ARICILIK GEZİLERİ, BURSA ORHANELİ
Ekleyen, Ali Türk 13 Aralık 2011 – 00:53 -Uzun zamandır beklediğimiz gün nihayet geldi. Sadri abimi aramıştın abim ne yapıyorsun diye, yav bir birimizi özledik bir araya ne zaman geliyorsun demesi fitili ateşlemesine yetti, dünden diğerleri hazırmış, hemen hemde bu hafta sonu gidelim diye tutturunca yapılacak iş, büyüklerin dediklerine uymaktır::))
Davetimize bir kişi iştirak edemedi, mazeretide çok acayip.

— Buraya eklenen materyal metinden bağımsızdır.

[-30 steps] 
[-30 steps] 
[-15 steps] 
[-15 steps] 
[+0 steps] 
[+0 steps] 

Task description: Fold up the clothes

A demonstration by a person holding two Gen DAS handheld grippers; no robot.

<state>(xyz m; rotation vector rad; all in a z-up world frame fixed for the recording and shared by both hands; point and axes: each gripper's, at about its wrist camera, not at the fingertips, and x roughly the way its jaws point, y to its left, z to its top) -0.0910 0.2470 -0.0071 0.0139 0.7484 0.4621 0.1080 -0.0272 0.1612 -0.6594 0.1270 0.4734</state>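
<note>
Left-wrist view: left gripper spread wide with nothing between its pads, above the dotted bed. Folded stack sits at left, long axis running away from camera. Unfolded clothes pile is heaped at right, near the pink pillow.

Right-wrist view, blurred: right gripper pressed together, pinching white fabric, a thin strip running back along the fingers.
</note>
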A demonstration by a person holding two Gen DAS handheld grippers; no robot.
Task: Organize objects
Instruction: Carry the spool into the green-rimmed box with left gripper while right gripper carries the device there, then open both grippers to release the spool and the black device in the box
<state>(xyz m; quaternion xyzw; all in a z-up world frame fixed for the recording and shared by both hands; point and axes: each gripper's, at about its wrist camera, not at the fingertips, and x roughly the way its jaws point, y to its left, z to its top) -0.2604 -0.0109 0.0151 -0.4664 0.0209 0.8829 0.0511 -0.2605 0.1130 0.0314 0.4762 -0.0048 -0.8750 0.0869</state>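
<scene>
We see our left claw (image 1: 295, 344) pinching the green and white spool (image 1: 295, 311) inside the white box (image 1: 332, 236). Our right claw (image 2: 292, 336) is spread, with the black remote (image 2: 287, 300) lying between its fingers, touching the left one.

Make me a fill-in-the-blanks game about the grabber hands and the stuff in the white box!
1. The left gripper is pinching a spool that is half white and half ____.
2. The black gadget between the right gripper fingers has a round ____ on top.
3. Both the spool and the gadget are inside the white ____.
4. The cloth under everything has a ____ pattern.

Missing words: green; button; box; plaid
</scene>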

Ben pazar günümü ancak babam evlenirse feda edebilirm oldu. Kendisi gerekli açıklamayı yorumunda yapar artıkın, kim olduğuda öğrenmiş olursunuz::))
Bursa Orhaneli de hatıra fotomuz. 11/12/2011 Tarihli.

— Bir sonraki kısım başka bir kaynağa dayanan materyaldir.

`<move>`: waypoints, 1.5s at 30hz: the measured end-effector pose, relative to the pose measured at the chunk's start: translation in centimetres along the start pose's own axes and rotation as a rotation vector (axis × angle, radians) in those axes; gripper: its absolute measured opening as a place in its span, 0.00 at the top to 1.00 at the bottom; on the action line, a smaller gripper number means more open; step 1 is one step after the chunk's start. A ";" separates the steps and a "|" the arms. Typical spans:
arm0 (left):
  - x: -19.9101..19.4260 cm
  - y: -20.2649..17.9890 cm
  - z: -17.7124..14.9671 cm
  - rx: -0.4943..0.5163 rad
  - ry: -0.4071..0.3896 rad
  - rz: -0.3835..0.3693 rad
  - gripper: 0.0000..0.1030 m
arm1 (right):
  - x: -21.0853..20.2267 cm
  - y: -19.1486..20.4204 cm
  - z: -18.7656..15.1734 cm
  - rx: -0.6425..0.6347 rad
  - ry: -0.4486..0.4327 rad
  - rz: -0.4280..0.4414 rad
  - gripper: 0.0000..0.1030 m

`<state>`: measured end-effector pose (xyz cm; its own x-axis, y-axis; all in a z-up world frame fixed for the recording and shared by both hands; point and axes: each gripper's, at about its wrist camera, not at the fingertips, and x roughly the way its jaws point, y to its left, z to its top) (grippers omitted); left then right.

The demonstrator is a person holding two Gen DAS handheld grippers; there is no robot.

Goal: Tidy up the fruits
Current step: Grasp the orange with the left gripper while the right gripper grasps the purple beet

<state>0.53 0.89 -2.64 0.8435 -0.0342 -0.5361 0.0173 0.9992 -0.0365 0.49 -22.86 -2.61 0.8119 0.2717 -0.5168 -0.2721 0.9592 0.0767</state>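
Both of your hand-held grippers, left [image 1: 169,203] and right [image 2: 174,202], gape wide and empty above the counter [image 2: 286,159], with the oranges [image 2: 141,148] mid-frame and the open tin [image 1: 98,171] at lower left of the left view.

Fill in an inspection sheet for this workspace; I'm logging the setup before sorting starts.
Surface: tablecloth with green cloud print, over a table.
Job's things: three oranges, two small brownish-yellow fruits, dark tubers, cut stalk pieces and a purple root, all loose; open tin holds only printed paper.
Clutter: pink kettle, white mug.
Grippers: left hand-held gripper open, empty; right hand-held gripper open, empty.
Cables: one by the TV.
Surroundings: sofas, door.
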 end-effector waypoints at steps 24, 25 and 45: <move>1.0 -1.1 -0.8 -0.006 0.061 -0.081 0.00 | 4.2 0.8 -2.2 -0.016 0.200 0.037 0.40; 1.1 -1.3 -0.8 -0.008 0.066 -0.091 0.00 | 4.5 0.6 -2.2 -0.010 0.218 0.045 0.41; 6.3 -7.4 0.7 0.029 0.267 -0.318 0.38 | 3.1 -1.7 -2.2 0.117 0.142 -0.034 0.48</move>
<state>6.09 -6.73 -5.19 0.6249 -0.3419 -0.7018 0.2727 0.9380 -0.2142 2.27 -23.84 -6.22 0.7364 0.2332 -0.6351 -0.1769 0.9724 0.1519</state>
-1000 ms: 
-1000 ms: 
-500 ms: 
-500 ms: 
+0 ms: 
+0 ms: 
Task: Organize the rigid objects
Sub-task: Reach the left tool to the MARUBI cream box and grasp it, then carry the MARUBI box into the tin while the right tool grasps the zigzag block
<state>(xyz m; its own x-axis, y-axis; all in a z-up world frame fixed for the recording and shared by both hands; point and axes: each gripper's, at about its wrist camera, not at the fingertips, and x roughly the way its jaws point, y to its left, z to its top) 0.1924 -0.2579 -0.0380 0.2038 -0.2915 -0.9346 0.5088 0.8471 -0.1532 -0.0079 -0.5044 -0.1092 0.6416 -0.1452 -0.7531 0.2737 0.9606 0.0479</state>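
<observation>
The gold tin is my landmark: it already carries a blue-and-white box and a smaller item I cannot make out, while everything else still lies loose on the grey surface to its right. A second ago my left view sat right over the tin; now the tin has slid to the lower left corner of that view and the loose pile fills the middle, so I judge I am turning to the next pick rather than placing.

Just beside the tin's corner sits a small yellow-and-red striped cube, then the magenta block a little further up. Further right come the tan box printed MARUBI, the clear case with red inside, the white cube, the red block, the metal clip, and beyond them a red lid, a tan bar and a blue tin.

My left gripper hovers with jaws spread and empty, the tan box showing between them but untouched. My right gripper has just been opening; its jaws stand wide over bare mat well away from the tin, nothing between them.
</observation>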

Bu tür geziler bayağı yorucu oluyor, alışılmamış bir şey yapıyorsunuz. Gece her zamankinden erken kalkıp, buluşma yerlerinden toplanma merkezine veoradan rotanızı belirleyip açılıyorsunuz.
Heyecanlı bir gezi başladı.
Sadece feribot çıkışında Efraim Korkut hocamız alınacak.

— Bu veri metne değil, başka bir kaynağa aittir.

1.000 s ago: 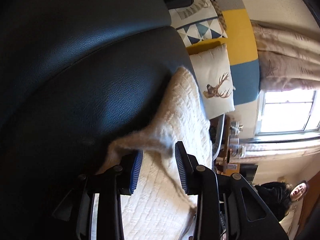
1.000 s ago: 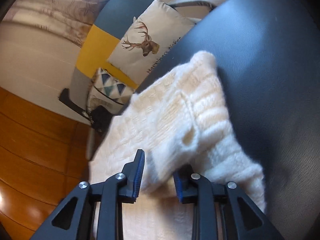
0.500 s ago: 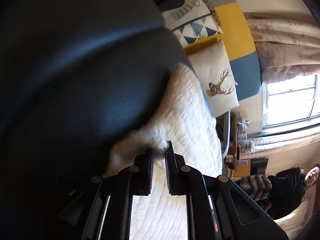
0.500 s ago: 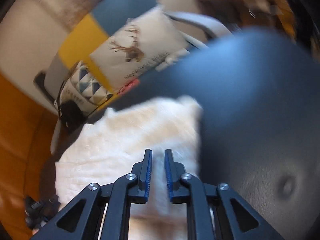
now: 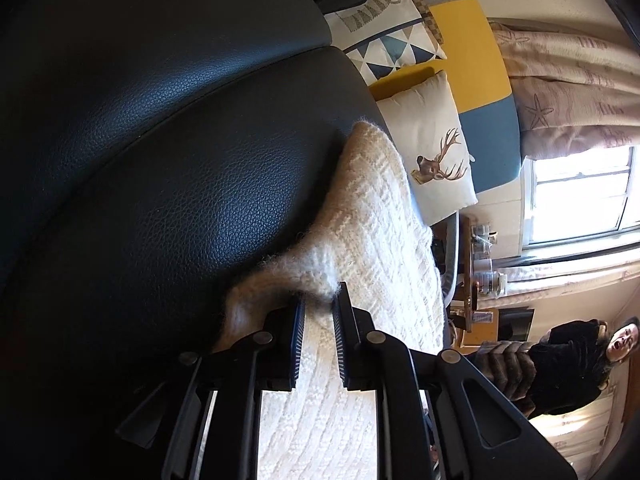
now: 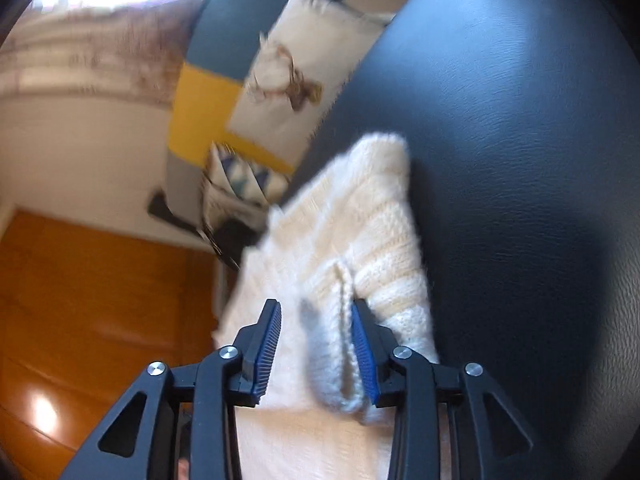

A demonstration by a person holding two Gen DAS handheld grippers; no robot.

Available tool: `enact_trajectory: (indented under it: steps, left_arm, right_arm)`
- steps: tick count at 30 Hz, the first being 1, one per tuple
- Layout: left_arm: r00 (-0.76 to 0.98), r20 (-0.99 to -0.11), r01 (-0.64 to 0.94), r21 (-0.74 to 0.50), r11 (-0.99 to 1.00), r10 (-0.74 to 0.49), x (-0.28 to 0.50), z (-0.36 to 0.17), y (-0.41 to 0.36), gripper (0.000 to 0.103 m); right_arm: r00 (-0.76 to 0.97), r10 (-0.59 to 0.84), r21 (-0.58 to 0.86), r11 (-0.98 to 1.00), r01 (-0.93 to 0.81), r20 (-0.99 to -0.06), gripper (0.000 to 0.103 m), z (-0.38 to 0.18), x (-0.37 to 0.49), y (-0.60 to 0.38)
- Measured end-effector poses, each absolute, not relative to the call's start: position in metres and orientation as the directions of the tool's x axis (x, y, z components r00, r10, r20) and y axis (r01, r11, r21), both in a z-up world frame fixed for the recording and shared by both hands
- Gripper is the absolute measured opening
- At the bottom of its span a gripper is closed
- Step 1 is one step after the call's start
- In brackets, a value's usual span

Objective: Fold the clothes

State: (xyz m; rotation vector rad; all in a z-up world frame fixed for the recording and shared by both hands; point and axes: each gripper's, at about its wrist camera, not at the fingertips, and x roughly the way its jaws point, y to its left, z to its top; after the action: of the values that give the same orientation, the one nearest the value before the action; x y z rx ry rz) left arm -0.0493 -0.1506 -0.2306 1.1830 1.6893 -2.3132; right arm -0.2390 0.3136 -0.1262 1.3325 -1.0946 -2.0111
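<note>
A cream knitted sweater (image 5: 376, 232) lies on a black leather seat (image 5: 192, 168). My left gripper (image 5: 319, 304) has its jaws close together, pinching a fluffy edge of the sweater at the fingertips. In the right wrist view the same sweater (image 6: 352, 216) lies folded over on the black leather (image 6: 520, 140). My right gripper (image 6: 316, 312) is open, its jaws either side of a ribbed fold of the sweater, which rests against the right finger (image 6: 362, 340).
A deer-print cushion (image 5: 436, 148) and a triangle-pattern cushion (image 5: 396, 44) lean on a blue and yellow sofa behind. A window (image 5: 580, 196) and a person in black (image 5: 568, 360) are at the right. Orange wood floor (image 6: 88, 300) shows at the left.
My right gripper was open, closed on the sweater half a second ago, and has opened again. My left gripper closed on the sweater edge and stays closed on it.
</note>
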Motion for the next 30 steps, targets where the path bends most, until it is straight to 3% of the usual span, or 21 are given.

Sabah kavaltısını Eskihisar Topçular arasında feribotta yapıyoruz.
Bursa’dan kafileye katılacak olanlar vardı, bir gün öncesi 4 kişi geliyoruz diye bilgi gelmişti, buluşma yerinde 2 kişi vardı.
Demekki işleri var, yoksa arıcıları bağlasan bu tür etkinlikleri kaçırmazlar.
Orhaneli yoluna giriyoruz, yıllar öncesi buralarda hamsi satmıştım. Hemde aradan 25 yıl geçmiş ve ben oraları hatırladım, Doğancı barajı ve oradan Keles’in köylerinde balık satma maceram vardır.
Hafta içi kar yağdığını duymuştuk, duymakla görmek arasında acayip fark var, insanlar duduklarına çabuk inanır ama görünce nedense inanası gelmiyor.
her tarafta kar görmek bize göre tuaf. Öndeki araç bizim kafileye ait.
Orhaneli ye varmöadan bir santral gördük, çevreye zarar verdiği yönünde duyumlarımız var, ne kadar doğru oarada yaşayanlara sormalı.
Bu arada birden kendimizi Orhaneli’de Fatihlerin evin önünde bulduk, ortalık karıştı, kucaklaşmalar sarılmalar, oldum olası dayanamam bu görüntülere::))
Görende asker arkadaşları gelmiş sanacak.
Aslında bu gezide bir çok kişi birbirini tanımıyor ve yeni tanışacaklar. Çok enterasan bir şey bu. Belkide bu işin gizemi burası.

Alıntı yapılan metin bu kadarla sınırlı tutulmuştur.